The data by analytics company GlobalData reveals an increase in the demand for more sustainable products. The 4-year study by the Renewal Workshop revealed around 82 per cent of textile and apparel waste can be reused and resold.
Beth Wright, apparel correspondent for GlobalData, has said that the pandemic has resulted in rise of responsible consumers especially amongst the millennial and Gen Z. This generation is increasingly turning their back against fast fashion and favouring more circular and sustainable products designed with minimum waste and from recycled materials.
He further said that “Fashion firms looking to build back better from the pandemic and engage with this new breed of consumers, must tap into what is traditionally considered textile waste as a new raw material.”
Moreover, a report published by the Textile Exchange’s Accelerating Circularity project also states that the post-industrial and post-consumer materials, the raw materials for textile-to-textile recycling, are the logical industry feedback. These materials can reduce the dependency on virgin material and reduce the usage of water, energy and chemicals.

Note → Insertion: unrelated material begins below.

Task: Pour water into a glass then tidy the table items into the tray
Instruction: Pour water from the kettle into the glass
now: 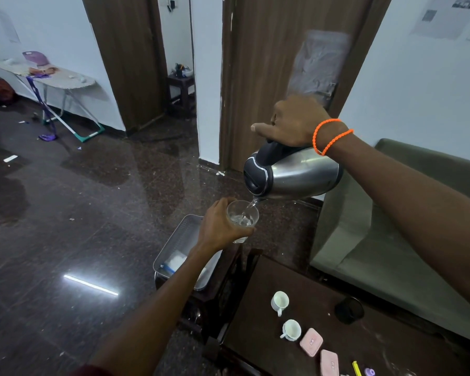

Sweden is one of the leading countries in terms of innovation as it is home to the Sysav Group, which is claimed to be the world’s first automated sorting plant for post-consumer textiles on an industrial scale. It features a sorting capacity of around 24,000 tonnes of textiles per year.
Also, it recently played host to the first retail model of the garment-to-garment recycling system pioneered by the Hong Kong Research Institute of Textiles and Apparel (HKRITA).
The system is launched in one of the H&M’s Drottninggatan stores in Stockholm, which allows the consumers to see their old garments being converted into the new one.